In the same vein, the number of people across the globe who need humanitarian assistance is rapidly escalating with a total of 168 million people (of whom over half are children). The total financial requirements for one year alone amount to nearly US$29 billion, according to the just launched Global Humanitarian Overview 2020.
168 million people on our globe are dependent on humanitarian aid! How is this possible in the 21st century? What have we done to our world? What are we leaving to the next generation as our legacy? It is time to act. If not now, when?
In two weeks, the world will gather in Geneva for the Global Refugee Forum. Will this be an opportunity to turn the tide, at least for the millions of refugee children and youth forced to flee, yet holding on to a dream?
Let us hope that the Global Refugee Forum becomes a turning point for action. That leaders see things from afar and within, and recognize the relation between themselves, those in need and universal values.
These are values grounded in international law and manifested in political will to action. Because in resolving problems of human suffering in the face of conflict and forced displacement one has to translate values into action. This means comprehensive action matched by financing to produce sustainable outcomes.
Together with our partners in the United Nations, host-governments, strategic donors, civil society and private sector, Education Cannot Wait has just reached close to 2 million girls and boys. Another 7 million children and youth must be reached by 2021.

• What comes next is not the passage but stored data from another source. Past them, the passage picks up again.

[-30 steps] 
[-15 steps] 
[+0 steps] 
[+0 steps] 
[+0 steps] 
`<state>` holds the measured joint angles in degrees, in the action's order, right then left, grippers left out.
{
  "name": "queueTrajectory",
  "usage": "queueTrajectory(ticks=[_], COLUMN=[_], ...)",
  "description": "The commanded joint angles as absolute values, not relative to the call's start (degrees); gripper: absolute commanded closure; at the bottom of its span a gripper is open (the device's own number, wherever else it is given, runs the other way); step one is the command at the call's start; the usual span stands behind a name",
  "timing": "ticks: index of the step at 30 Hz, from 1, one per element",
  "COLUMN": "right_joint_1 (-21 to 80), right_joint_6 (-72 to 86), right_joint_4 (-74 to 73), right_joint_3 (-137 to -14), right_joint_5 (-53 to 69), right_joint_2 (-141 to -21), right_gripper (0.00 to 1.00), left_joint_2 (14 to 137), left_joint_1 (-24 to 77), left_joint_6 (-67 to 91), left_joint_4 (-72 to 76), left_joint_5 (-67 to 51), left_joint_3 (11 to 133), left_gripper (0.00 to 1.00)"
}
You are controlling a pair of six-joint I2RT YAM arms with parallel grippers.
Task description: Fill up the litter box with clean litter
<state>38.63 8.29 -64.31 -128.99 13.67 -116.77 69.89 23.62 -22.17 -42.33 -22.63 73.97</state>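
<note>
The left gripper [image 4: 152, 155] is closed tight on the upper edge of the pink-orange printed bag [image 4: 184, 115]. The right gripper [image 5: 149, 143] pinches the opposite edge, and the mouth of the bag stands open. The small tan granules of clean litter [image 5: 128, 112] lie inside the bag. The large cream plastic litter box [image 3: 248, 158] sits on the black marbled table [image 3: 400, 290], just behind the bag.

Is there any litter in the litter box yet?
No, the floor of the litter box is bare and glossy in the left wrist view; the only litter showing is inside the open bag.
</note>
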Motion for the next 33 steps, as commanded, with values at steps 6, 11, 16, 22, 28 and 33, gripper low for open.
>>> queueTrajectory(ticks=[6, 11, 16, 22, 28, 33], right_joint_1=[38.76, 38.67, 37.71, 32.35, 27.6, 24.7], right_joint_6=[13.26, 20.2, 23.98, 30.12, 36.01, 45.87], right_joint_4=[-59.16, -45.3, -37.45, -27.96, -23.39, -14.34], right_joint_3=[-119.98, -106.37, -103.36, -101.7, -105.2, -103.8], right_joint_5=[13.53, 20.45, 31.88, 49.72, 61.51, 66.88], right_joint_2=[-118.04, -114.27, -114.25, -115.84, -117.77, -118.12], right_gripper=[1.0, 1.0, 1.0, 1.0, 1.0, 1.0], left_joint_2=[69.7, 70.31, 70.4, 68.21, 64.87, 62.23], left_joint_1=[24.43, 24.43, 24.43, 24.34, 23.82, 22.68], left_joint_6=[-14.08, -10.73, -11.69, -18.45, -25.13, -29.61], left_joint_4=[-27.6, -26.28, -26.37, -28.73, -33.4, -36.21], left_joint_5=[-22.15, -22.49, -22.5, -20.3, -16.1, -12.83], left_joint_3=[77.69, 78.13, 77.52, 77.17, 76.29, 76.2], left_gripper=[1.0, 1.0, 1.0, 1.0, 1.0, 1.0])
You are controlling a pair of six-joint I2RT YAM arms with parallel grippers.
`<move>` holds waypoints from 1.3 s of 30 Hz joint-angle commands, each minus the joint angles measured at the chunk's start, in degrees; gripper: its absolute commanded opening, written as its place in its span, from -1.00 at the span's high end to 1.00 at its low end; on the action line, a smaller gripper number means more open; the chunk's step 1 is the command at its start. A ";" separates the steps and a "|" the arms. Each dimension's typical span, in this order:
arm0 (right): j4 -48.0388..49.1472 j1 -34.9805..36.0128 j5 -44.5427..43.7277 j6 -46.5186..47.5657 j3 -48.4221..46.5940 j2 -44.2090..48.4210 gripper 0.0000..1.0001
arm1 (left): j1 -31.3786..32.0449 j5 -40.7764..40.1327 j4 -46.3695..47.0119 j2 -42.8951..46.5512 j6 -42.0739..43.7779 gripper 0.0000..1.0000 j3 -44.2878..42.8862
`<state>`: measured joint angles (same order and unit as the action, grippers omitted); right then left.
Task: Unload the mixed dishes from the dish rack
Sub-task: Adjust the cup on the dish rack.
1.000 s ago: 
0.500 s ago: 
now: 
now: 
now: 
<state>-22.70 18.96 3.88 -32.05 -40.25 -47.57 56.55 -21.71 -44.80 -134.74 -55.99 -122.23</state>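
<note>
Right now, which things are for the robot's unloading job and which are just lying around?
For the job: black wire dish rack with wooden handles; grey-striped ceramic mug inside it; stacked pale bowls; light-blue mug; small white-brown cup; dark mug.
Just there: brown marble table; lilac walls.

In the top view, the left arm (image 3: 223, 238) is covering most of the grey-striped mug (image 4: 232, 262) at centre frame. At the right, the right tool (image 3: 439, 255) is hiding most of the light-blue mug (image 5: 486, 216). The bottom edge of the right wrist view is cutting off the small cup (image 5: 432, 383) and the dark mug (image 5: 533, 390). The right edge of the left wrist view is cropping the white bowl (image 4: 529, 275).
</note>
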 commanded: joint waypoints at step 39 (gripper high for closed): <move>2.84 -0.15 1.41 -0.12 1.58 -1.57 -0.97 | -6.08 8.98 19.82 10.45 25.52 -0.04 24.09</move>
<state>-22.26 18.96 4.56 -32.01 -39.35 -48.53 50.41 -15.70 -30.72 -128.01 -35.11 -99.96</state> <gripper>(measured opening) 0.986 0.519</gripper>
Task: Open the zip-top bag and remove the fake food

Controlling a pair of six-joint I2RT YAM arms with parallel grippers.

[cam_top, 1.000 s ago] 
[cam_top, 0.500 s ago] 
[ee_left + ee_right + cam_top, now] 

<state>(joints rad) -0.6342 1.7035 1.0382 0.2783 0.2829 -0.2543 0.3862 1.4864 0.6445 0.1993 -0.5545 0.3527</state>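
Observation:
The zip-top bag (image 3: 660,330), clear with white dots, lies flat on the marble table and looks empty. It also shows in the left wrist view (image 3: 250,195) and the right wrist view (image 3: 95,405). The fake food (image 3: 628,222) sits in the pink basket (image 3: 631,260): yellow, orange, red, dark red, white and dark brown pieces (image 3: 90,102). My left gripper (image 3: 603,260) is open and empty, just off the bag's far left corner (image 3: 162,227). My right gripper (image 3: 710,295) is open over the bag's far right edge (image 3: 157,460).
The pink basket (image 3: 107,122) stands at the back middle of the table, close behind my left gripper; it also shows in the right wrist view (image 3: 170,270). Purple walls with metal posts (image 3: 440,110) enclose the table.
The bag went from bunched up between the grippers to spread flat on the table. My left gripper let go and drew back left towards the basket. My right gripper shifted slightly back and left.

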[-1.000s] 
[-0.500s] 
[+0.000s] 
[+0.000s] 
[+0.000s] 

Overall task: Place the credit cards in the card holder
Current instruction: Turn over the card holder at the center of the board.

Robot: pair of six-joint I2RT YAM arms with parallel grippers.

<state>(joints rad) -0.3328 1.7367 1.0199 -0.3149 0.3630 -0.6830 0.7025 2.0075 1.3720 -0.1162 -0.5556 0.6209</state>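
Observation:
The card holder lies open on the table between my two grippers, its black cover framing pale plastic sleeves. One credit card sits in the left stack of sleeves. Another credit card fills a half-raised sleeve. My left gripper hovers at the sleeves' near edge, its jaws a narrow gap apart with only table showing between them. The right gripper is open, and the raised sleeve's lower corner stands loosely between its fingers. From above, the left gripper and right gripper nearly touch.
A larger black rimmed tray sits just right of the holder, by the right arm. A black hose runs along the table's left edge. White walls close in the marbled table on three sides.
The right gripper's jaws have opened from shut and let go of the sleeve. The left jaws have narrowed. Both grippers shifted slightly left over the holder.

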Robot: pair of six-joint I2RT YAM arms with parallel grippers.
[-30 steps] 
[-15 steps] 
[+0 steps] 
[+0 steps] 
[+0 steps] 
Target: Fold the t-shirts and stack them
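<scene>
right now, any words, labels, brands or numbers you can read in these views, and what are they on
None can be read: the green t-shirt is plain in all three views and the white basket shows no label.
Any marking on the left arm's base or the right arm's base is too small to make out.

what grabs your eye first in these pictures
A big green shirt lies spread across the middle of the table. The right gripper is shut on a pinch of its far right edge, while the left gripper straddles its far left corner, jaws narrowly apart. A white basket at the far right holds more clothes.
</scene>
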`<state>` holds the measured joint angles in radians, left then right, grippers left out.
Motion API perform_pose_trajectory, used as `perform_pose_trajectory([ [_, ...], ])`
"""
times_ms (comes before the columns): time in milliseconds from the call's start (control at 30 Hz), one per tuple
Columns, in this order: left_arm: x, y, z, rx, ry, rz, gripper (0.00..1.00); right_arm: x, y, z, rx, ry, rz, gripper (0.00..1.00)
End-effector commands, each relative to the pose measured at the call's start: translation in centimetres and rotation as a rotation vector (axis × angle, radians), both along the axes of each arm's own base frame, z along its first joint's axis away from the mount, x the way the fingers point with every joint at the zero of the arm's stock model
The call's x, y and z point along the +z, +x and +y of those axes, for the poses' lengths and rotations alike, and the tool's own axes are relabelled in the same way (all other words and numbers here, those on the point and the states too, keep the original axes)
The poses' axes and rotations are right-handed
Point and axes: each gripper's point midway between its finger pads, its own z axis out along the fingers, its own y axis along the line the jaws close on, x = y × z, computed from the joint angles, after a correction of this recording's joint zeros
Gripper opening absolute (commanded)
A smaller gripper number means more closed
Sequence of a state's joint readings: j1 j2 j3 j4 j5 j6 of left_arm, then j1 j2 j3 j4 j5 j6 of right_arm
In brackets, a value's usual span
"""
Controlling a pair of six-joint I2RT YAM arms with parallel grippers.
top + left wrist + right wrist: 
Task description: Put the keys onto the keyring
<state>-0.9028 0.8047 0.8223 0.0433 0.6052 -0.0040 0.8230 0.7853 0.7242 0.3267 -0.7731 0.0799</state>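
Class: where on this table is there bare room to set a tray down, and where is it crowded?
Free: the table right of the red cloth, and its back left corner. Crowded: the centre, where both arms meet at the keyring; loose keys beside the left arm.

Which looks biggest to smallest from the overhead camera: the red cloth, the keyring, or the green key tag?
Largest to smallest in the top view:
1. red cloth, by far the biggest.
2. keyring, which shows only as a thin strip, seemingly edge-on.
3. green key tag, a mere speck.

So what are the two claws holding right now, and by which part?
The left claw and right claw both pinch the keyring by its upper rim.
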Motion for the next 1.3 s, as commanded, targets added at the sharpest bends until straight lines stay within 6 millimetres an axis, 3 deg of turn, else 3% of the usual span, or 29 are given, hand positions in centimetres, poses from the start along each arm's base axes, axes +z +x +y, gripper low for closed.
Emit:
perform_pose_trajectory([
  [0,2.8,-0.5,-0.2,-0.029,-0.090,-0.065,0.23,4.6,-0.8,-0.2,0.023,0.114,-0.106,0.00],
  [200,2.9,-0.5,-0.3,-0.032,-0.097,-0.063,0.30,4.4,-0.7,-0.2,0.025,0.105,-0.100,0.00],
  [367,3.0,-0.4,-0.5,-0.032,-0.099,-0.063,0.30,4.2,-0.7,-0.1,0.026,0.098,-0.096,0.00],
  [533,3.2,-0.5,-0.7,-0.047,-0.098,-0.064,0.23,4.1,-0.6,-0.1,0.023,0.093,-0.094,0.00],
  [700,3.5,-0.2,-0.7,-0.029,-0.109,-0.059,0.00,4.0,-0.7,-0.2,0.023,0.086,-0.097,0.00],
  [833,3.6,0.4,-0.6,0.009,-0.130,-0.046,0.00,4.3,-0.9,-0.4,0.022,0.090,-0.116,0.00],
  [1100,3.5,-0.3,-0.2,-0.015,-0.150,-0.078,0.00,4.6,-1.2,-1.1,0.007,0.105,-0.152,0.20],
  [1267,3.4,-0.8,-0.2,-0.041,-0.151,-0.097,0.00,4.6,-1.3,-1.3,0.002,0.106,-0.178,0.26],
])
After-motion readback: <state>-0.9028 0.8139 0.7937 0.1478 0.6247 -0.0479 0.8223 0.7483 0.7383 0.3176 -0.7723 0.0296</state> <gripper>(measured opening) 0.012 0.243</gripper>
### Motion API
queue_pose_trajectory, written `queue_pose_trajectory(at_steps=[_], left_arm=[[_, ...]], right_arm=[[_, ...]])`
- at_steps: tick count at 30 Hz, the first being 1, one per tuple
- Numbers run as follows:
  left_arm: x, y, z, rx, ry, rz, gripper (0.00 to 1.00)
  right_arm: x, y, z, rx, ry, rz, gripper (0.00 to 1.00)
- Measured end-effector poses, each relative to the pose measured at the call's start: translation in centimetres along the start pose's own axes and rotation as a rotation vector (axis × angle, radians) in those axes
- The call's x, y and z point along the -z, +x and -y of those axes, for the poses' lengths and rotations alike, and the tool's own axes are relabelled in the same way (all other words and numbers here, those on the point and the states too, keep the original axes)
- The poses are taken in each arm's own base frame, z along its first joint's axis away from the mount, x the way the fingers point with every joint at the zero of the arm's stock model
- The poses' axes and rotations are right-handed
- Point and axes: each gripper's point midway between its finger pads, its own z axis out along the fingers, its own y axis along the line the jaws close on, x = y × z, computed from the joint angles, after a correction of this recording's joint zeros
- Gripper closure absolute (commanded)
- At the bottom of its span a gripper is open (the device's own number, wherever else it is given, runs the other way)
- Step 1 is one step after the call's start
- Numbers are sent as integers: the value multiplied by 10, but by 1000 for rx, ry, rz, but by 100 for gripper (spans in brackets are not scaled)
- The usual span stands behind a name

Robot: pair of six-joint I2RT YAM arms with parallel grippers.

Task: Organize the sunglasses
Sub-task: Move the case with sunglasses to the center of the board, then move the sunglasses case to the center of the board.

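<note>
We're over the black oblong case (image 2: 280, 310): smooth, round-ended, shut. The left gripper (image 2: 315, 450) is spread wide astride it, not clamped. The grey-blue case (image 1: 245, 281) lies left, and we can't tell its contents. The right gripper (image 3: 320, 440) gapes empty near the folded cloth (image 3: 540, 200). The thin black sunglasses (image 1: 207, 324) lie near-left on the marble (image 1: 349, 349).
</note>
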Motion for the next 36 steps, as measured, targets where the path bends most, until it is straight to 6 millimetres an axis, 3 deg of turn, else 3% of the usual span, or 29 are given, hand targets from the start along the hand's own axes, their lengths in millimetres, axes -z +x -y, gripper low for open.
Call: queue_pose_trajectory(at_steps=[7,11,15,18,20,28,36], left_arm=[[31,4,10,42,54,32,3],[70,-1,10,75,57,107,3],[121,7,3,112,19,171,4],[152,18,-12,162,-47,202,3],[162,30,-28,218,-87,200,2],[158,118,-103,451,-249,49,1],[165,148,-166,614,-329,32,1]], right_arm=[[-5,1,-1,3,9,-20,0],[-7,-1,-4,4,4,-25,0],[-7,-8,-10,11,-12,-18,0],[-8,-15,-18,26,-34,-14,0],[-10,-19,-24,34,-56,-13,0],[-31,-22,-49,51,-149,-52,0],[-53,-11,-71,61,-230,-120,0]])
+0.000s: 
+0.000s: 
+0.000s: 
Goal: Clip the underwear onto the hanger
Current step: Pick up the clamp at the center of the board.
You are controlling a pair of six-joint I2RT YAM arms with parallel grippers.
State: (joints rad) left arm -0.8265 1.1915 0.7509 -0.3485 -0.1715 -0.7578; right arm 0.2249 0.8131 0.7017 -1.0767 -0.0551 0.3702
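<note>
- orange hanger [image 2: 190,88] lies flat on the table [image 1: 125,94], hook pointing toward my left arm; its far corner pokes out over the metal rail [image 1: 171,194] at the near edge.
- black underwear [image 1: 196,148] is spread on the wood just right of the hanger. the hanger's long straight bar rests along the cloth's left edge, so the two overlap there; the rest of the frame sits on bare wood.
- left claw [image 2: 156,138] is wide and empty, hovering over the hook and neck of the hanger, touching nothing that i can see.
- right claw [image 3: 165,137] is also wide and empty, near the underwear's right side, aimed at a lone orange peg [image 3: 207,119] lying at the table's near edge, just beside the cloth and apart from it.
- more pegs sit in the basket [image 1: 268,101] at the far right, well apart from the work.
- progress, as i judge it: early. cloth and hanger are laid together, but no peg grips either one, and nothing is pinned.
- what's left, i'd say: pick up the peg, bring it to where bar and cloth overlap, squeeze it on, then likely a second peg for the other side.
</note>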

In Uganda, the government just announced that the Education Cannot Wait investment in the Response Plan for Refugees and Host Communities for South Sudanese refugees is a success-story. Still, another $80 million will be required in 2020 for Uganda alone to prevent disruption of this positive model.
Indeed, much more needs to be done. To deliver on the Education Cannot Wait target of quality education to 9 million children and youth in forced displacement and protracted crisis by 2021, US$1.8 billion is required.
Is it possible? Yes, provided that we are driven by the same intense desire as Genesis: that all we want to do is to solve problems, alleviate human suffering and empower the next generation.
The Global Refugee Forum may be the test.